┌──
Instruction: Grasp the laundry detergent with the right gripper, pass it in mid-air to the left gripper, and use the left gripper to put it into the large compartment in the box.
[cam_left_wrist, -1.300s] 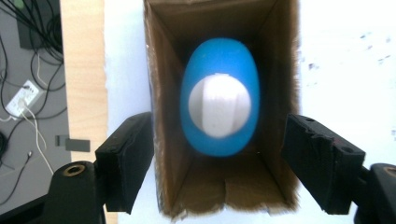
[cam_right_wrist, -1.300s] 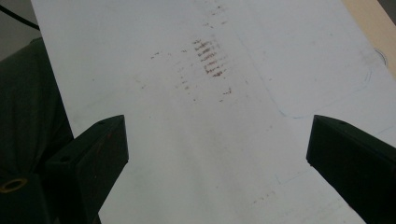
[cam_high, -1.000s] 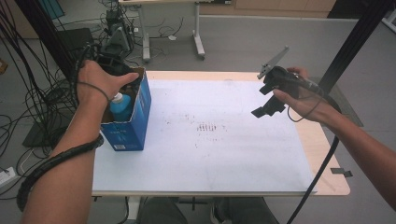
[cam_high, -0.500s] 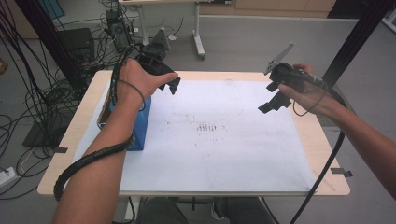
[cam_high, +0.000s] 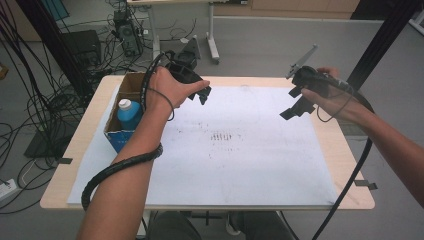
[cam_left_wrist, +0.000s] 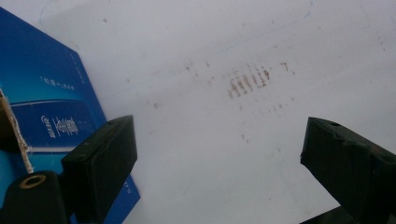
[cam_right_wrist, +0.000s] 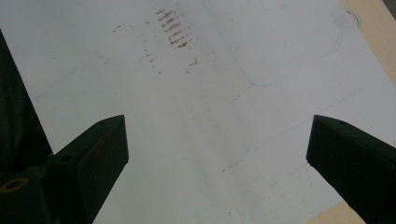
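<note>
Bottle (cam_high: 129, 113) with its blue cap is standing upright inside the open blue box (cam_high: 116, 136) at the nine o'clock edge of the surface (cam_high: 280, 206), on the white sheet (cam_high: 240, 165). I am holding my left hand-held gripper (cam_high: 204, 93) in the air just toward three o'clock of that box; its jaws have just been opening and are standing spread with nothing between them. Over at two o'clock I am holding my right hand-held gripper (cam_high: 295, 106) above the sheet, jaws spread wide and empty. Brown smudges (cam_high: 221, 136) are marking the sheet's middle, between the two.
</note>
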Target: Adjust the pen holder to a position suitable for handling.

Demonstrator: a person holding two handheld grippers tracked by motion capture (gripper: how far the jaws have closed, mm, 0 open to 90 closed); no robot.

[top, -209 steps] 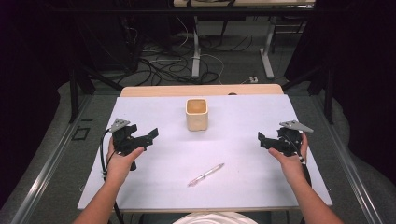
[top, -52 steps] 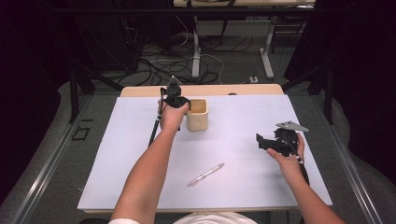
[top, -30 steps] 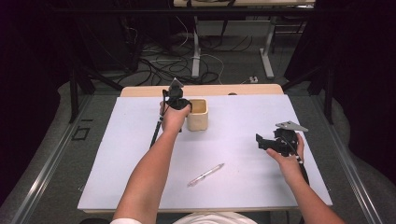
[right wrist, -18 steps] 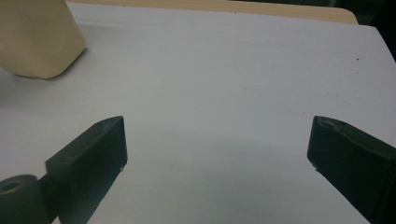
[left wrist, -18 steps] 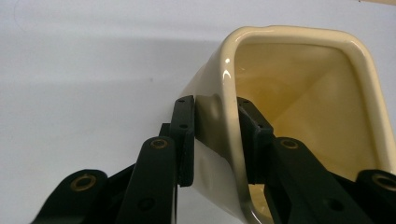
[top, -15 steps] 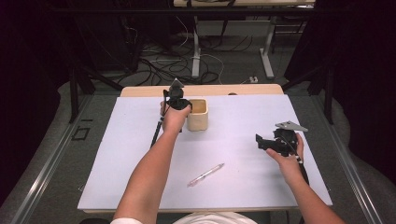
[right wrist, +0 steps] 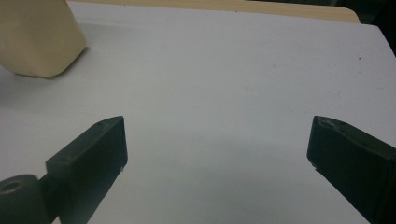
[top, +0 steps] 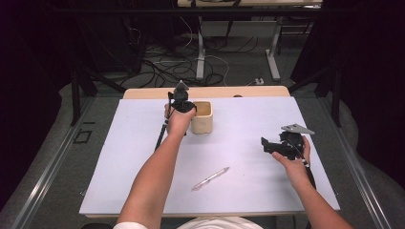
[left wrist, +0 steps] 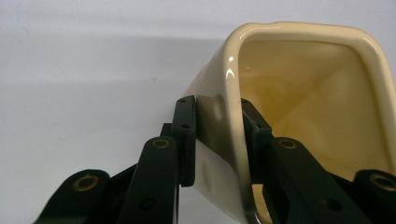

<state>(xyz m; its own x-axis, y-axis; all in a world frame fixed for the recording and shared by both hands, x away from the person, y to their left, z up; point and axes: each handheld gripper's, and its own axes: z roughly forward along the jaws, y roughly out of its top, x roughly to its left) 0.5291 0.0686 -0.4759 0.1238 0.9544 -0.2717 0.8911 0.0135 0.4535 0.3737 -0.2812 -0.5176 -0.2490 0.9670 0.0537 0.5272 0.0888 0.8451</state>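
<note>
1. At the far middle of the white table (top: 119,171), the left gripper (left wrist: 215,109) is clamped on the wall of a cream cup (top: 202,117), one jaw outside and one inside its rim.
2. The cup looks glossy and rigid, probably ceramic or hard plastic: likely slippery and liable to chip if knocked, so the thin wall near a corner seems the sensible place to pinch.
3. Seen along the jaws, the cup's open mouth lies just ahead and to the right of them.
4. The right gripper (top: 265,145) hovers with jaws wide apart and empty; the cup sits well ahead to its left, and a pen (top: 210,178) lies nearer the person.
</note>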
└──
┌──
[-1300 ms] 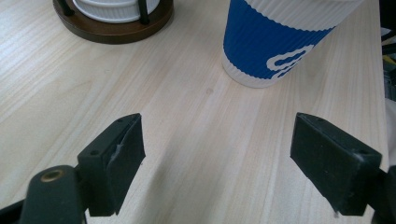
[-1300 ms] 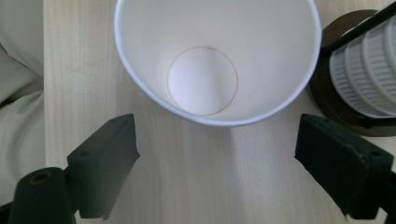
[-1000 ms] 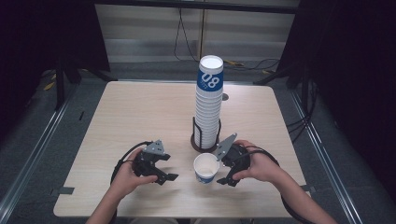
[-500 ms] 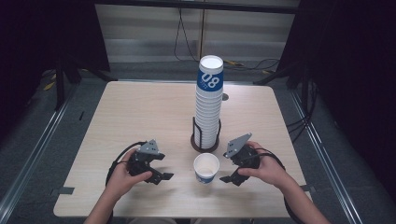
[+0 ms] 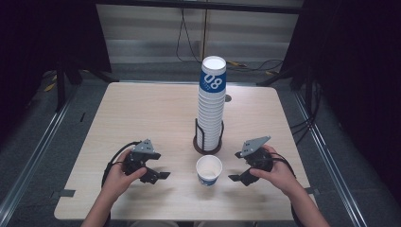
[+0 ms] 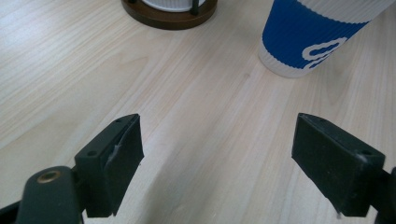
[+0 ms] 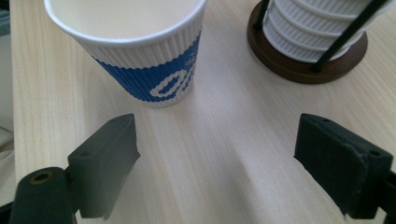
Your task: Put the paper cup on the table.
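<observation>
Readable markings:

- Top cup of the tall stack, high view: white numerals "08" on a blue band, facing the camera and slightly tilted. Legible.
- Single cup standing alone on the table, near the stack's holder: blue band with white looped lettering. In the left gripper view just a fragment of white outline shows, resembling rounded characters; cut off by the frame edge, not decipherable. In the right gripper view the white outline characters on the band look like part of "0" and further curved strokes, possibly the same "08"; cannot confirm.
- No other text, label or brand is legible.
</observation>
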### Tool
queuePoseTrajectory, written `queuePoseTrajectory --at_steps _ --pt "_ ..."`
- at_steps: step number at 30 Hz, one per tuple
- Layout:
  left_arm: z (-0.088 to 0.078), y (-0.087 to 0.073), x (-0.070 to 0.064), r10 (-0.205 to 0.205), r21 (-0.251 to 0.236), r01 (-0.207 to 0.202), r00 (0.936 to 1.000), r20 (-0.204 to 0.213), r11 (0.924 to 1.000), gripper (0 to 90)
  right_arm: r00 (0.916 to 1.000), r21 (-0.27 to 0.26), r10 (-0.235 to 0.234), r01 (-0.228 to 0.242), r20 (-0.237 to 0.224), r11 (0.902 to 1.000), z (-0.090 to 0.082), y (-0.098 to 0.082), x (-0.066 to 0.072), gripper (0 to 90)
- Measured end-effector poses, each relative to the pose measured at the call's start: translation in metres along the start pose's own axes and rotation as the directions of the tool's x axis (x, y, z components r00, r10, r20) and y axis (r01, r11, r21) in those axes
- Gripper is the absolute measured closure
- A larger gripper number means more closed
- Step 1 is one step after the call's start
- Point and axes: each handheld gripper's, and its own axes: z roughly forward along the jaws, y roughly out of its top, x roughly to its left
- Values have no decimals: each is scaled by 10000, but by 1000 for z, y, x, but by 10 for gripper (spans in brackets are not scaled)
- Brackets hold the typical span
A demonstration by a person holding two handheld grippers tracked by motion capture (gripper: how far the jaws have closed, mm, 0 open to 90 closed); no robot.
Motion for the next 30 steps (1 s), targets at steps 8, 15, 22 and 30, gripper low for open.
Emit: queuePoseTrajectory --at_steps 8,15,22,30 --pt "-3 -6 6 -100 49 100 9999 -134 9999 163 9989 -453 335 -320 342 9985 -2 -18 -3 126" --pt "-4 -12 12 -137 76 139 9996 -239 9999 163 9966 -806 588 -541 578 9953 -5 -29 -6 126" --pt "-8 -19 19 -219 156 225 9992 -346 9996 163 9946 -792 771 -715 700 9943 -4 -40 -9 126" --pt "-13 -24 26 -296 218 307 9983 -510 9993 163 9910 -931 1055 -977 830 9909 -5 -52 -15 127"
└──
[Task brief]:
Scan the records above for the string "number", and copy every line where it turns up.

[Your response]:
- at_steps: step number at 30 Hz, one per tuple
- A larger gripper number means more closed

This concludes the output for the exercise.